Há cerca de cinco anos, o grupo passou a vender peças também no ambiente online, nos grandes marketplaces, como Magazine Luiza (MGLU3) e Mercado Livre (MELI).

Somente no Mercado Livre, a Amazonas possui mais de 25.000 “SKUs” (número de produtos em suas mais variadas especificações).

Hoje, a venda online já representa 10% do total da receita de peças do grupo, e a tendência é que essa fatia aumente no futuro. “Também temos um projeto piloto com a Shopee”, disse Viana em referência ao player asiático.

A diversificação faz parte da estratégia para perpetuar a empresa. Viana lembrou que seu pai começou a atuar no setor automotivo em 1979, com uma loja de motos usadas.
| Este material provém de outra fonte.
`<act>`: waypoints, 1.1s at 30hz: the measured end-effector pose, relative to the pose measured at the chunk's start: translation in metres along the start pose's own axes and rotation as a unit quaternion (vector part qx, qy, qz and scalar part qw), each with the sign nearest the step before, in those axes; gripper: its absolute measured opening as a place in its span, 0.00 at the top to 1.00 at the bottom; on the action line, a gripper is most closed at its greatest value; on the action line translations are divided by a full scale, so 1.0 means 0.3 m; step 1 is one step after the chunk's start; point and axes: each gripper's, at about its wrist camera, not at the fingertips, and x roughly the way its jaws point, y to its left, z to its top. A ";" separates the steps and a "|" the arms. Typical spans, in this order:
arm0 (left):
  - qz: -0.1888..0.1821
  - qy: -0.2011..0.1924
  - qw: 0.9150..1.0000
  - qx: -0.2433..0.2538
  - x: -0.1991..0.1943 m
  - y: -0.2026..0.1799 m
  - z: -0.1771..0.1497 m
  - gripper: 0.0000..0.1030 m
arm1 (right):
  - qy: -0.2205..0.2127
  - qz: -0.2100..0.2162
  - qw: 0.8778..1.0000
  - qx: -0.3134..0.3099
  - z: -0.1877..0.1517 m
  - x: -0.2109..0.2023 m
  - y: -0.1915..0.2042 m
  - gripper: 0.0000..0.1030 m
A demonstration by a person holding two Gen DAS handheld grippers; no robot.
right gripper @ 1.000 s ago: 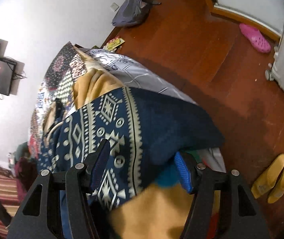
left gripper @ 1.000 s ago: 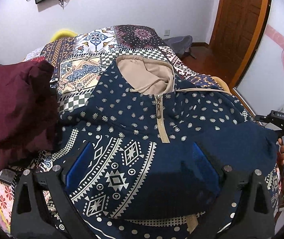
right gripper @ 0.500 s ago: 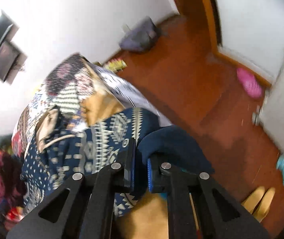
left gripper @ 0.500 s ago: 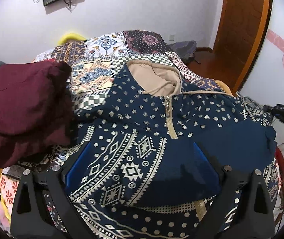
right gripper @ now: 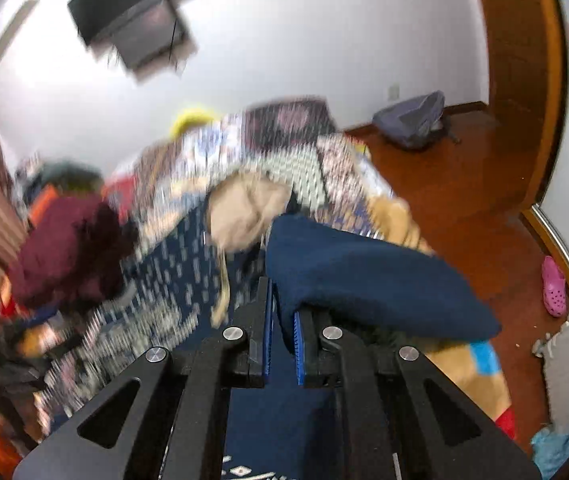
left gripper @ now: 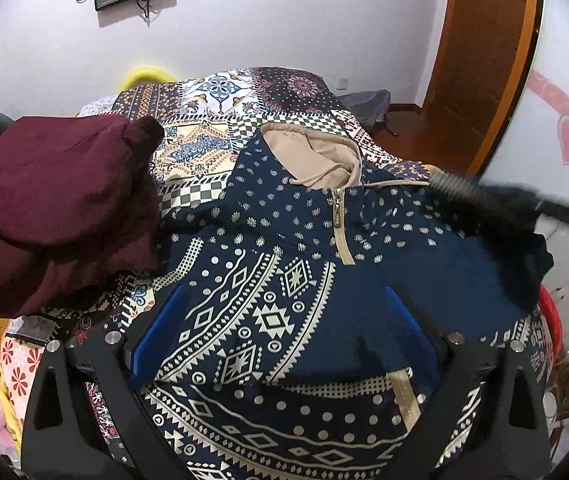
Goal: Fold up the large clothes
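A navy patterned hooded jacket [left gripper: 268,280] with a tan hood [left gripper: 316,156] and tan zipper lies front up on the patchwork bed. My left gripper [left gripper: 280,332] is open, its blue pads wide apart just above the jacket's lower front. My right gripper [right gripper: 283,340] is shut on the jacket's plain navy sleeve [right gripper: 364,276] and holds it lifted above the bed. In the left wrist view the right gripper [left gripper: 484,196] appears blurred at the jacket's right shoulder. The right wrist view is motion-blurred.
A dark red garment [left gripper: 56,208] is piled on the bed at the left. The patchwork bedspread [left gripper: 220,96] reaches the far wall. A grey bag [right gripper: 416,120] lies on the wooden floor and a pink clog [right gripper: 554,286] lies by the door.
My right gripper closed on the navy sleeve, then lifted and swung it up and over toward the jacket's body. My left gripper stayed open above the jacket's front.
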 end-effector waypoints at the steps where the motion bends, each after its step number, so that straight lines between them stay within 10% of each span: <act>1: -0.002 0.002 1.000 0.002 -0.002 0.003 -0.010 0.05 | 0.014 -0.003 1.000 -0.003 -0.016 0.026 0.006 0.92; 5: -0.003 0.007 1.000 0.009 -0.002 0.010 -0.040 0.05 | 0.077 -0.031 0.997 0.005 -0.080 0.099 0.032 0.90; 10: -0.011 0.017 1.000 0.009 0.005 0.023 -0.075 0.05 | 0.089 -0.021 0.996 0.019 -0.130 0.056 0.055 0.57; 19: -0.015 0.021 1.000 0.003 0.017 0.027 -0.088 0.05 | 0.035 -0.012 0.999 0.012 -0.104 -0.084 0.077 0.56; 33: -0.009 0.023 1.000 0.014 0.043 -0.030 -0.064 0.05 | -0.028 -0.036 0.982 0.186 -0.009 -0.133 -0.292 0.55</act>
Hoje, ele comanda o negócio com suas duas irmãs, que trabalham como diretoras administrativa e financeira. “A sucessão foi algo natural, nunca teve uma conversa. Foi o resultado do trabalho nas diferentes áreas da empresa”, disse.

Ele acrescentou que as concessionárias caminham para se tornar centros de experiência. “No futuro, queremos tornar o grupo líder em mobilidade, oferecendo diversas opções para o cliente”, afirmou o herdeiro.